Der erste, der noch in Griechenland die philosophische Theologie Platons ausdrücklich schöpferisch weitergedacht und systematisch entfaltet hat, war Plotin. Die Exklusivität des Göttlichen führt er aber nicht wie Platon primär vom Gegensatz des Vergänglichen und Ewigen, sondern von der Differenz des Einen und Vielen her. Die Verschiedenheit der Dinge (einschließlich der Welt der Ideen) begreift er nur als einen negativen Zustand – eine Situation der gegenseitigen Entfremdung, der Disharmonie, der Feindlichkeit. Die ganze Wirklichkeit sehnt sich jedoch – nach Plotin – nach der Einheit, aus der sie ursprünglich entstanden ist. Seine philosophische Theologie kreist demnach um den zentralen Begriff hen – um das Eine – das zwar in allem (denn alles ist aus ihm hervorgegangen), aber zugleich über allem ist und dies auf solche Weise, dass man es nur mit negativen Ausdrücken kennzeichnen kann: das Nicht-Seiende, Nicht-Sein, Unaussprechliche, Namenlose,... Damit eröffnet Plotin eine Denkweise in Bezug auf Gott, die schon sehr stark an die Grenzen des monologischen Zugangs stößt, ohne ihn doch zu verlassen: die negative Theologie.
Die konsequente Erhabenheit Gottes, die so groß ist, dass er – obwohl alles von ihm entstanden ist – doch keine Beziehung zu irgend etwas davon hat, hindert14 den Menschen doch nicht daran, dass er sich mit ihm durch ekstatische Einsicht in seiner Seele vereinige und identifiziere und so denselben ersehnten Abstand zum Elend der Welt erreiche. Diese spirituelle Motivation der philosophischen Theologie verstärkt sich besonders im späten Neuplatonismus, an dessen Auffassung Gottes die Gnosis lückenlos anknüpft. Die Konzeption des schweigenden Gottes, der die Welt in Verlassenheit belässt, begründet vollständig die resignierende menschliche Abwendung von der Welt, die für die späte Antike so charakteristisch ist. Die Gnosis bringt zugleich die extremen Äußerungen der spekulativen Phantasie der philosophischen Theologie der damaligen Zeit: Zwischen Gott und der Welt wird in vielen Varianten eine komplizierte Stufenleiter von Zehnern von Äonen konstruiert, die ideelle Dimensionen des Seins darstellen, die genealogisch absteigend über dem Sein dieser Welt geordnet sind.
14 Enneades, III, 9, 9.
Das spirituelle Ethos des platonischen Zweigs des Denkens um Gott wurde zuletzt zu einer annehmbaren Voraussetzung der Synthese dieses Typus der philosophischen Theologie mit der neu entstandenen christlichen Spiritualität. Diese Synthese kann auch als ein Zeichen des Verfalls des neutralen philosophischen Status dieser Variante der philosophischen Theologie legitim erklärt werden: Die Tatsache, dass sie von Anfang an (schon wegen der persönlichen orphischen Orientierung Platons) zu einer begrifflich durchgearbeiteten Heilslehre geworden ist, äußerte ihre mögliche Bereitschaft, sich auch einer nicht-philosophischen Heilslehre zu unterstellen – dem „natürlichen“ Suchen (Stoa) zu entsagen und ihre begriffliche Ausstattung dem Dienst der Theologie zu übergeben.

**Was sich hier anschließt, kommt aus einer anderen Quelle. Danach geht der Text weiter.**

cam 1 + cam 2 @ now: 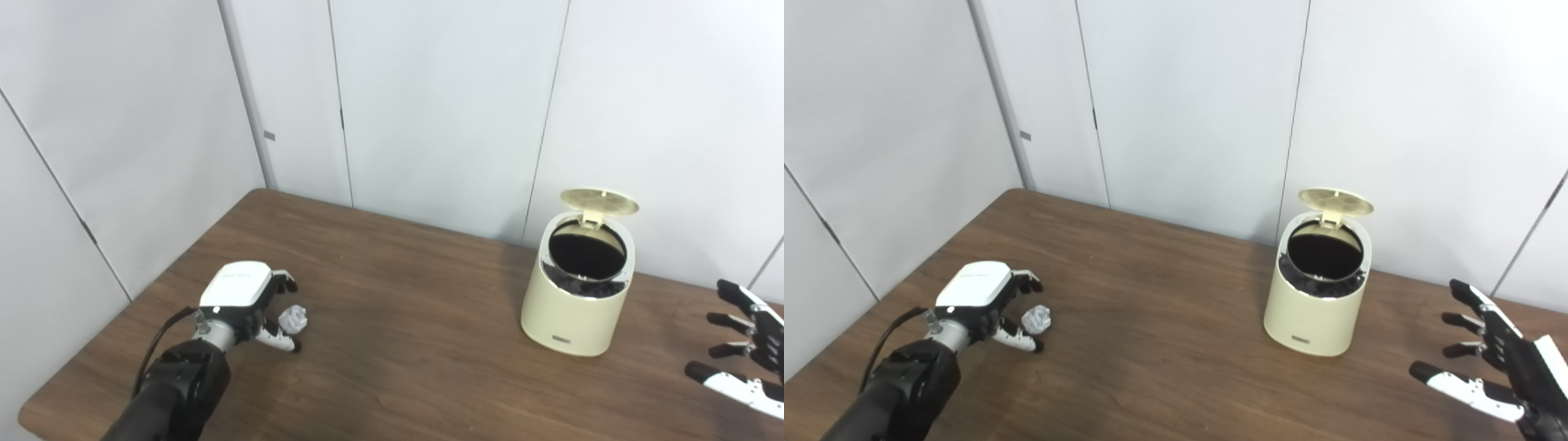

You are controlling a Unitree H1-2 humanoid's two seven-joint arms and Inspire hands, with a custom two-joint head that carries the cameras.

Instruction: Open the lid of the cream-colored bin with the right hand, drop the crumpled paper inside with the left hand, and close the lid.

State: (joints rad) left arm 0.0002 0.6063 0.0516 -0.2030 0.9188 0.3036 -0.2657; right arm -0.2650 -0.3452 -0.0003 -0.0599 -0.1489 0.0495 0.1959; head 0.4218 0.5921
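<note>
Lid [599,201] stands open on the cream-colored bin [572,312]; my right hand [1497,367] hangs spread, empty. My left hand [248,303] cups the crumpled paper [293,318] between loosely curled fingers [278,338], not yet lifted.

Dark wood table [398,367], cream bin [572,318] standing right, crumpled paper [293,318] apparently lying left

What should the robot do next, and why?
Probably close the left hand on the small crumpled white paper ball and lift it. The cream-colored round bin already has its lid up, and the paper lies on the table between the open fingers.
</note>
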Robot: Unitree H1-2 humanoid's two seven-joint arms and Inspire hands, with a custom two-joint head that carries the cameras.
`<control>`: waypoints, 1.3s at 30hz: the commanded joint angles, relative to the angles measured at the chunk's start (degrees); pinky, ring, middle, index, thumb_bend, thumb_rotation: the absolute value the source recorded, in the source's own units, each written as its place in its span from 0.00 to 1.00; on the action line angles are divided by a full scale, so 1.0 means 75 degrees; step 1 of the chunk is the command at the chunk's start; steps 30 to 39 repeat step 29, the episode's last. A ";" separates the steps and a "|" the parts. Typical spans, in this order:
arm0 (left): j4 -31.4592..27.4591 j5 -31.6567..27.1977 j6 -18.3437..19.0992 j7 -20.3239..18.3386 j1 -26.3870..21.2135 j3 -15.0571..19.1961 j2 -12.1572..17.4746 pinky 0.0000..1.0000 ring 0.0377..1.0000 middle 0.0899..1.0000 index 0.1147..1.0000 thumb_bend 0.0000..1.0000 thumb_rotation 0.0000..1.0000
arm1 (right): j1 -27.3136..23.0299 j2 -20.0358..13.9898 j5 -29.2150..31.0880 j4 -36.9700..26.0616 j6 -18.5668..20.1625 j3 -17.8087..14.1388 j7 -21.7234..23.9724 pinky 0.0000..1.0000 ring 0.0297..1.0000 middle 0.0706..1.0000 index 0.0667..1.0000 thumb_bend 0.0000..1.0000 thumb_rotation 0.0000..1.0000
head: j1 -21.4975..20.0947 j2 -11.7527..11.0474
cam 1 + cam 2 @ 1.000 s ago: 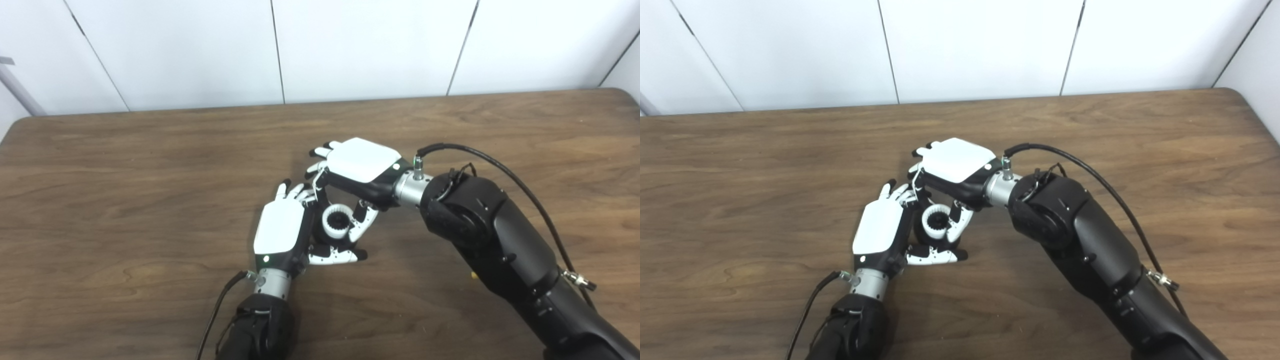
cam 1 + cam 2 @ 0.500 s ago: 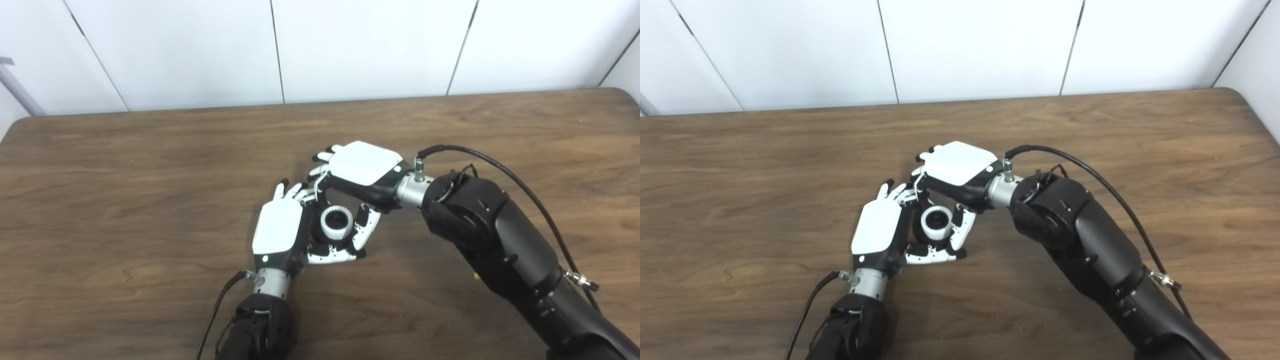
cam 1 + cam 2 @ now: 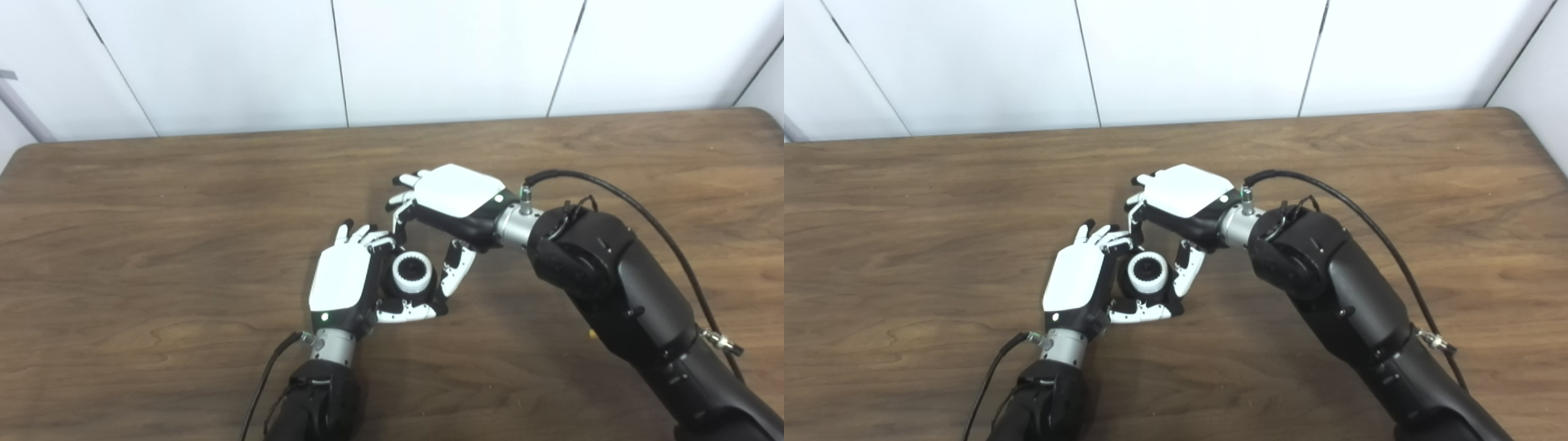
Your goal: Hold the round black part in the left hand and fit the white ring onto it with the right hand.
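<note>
My left hand [image 3: 342, 283] lies on its side on the table, shut on the round black part [image 3: 390, 283]. The white ring [image 3: 411, 274] sits on top of the black part, with dark toothed material showing through its hole. It also shows in the right eye view [image 3: 1146, 274]. My right hand [image 3: 452, 195] hovers just behind and right of the ring, palm down, with its fingers apart and holding nothing. Its thumb [image 3: 456, 269] hangs beside the ring, a small gap away. The lower side of the black part is hidden by my left hand.
The brown wooden table [image 3: 153, 233] runs to a white panelled wall at the back. A black cable [image 3: 618, 205] loops over my right forearm. No other loose objects are in view.
The white ring has dropped lower onto the black part in my left hand. My right hand has let go of it and drawn back up and to the right.
</note>
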 commanded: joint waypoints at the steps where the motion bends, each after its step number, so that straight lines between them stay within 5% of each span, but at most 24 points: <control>1: 0.0332 0.0032 0.0045 0.0054 0.0152 -0.0187 -0.0298 1.00 0.88 0.76 0.42 0.52 0.05 | -0.0369 0.0030 0.0125 -0.0297 0.0036 -0.0179 -0.0139 0.99 0.99 0.87 0.60 1.00 0.24 | 0.0009 0.0011; 17: 0.0457 -0.0062 -0.0017 0.0132 0.0074 -0.0095 -0.0226 1.00 0.88 0.74 0.42 0.52 0.05 | -0.0439 -0.0228 0.0343 -0.0459 0.0173 -0.0553 -0.0159 0.97 0.99 0.83 0.61 1.00 0.26 | 0.0080 -0.0114; 26: 0.0168 -0.0244 0.0137 -0.0504 0.0037 -0.0021 0.0009 1.00 0.90 0.78 0.43 0.52 0.07 | -0.0321 -0.0458 0.0330 -0.0621 0.0250 -0.0836 -0.0154 0.98 0.99 0.84 0.62 1.00 0.29 | 0.0079 -0.0192; 27: 0.0158 -0.0231 0.0138 -0.0519 0.0029 -0.0018 0.0031 1.00 0.90 0.80 0.53 0.76 0.12 | -0.0303 -0.0450 0.0313 -0.0641 0.0281 -0.0851 -0.0127 0.98 0.99 0.84 0.62 1.00 0.29 | 0.0079 -0.0203; 29: 0.0180 -0.0120 0.0157 -0.0511 -0.0008 -0.0038 0.0075 1.00 0.91 0.81 0.60 0.91 0.16 | -0.0253 -0.0438 0.0317 -0.0678 0.0332 -0.0885 -0.0105 0.97 1.00 0.84 0.62 1.00 0.28 | 0.0087 -0.0217; 39: 0.0180 -0.0120 0.0157 -0.0511 -0.0008 -0.0038 0.0075 1.00 0.91 0.81 0.60 0.91 0.16 | -0.0253 -0.0438 0.0317 -0.0678 0.0332 -0.0885 -0.0105 0.97 1.00 0.84 0.62 1.00 0.28 | 0.0087 -0.0217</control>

Die Synthese der philosophischen Theologie und der christlichen Glaubenslehre15 kann man in gewisser Hinsicht auch als eine Falle für beide Seiten bewerten: Der lebendige christliche, ursprünglich dialogische Zugang zu Gott wurde durch den monologischen Apparat des philosophischen Denkens sofort selbst in seinem Grund gelähmt;16 auf der anderen Seite wurde die ursprüngliche grundsätzliche Unabhängigkeit des philosophischen Denkens um Gott durch diese enge Verbindung mit dem christlichen Glauben auf Jahrhunderte eingeschränkt (erst der neue Durchbruch der aristotelischen Linie hat sie zum Teil probeweise erneuert). Jedoch kann eine tiefere Einsicht enthüllen, dass es gerade diese Verbindung der Philosophie mit dem christlichen Glauben war, die verhältnismäßig bald die philosophische Theologie zur grundsätzlichen Erkenntnis der Begrenzung ihrer monologischen Variante geführt hat: Die Philosophie, die programmatisch vor Gott still wird – wobei diese neue Einsicht auch zur Quelle und zum Grund ihrer erneuten Unabhängigkeit geworden ist – entsteht (wie wir noch sehen werden) als eine parallele Variante des monologischen Denkens um Gott schon in den ersten Jahrhunderten der christlichen Kultur. Einige Elemente dieses Stillwerdens kommen bisweilen auch in die monologisch gehaltene Rede von Gott, ohne jedoch dadurch ihre eigene Entwicklung zu blockieren.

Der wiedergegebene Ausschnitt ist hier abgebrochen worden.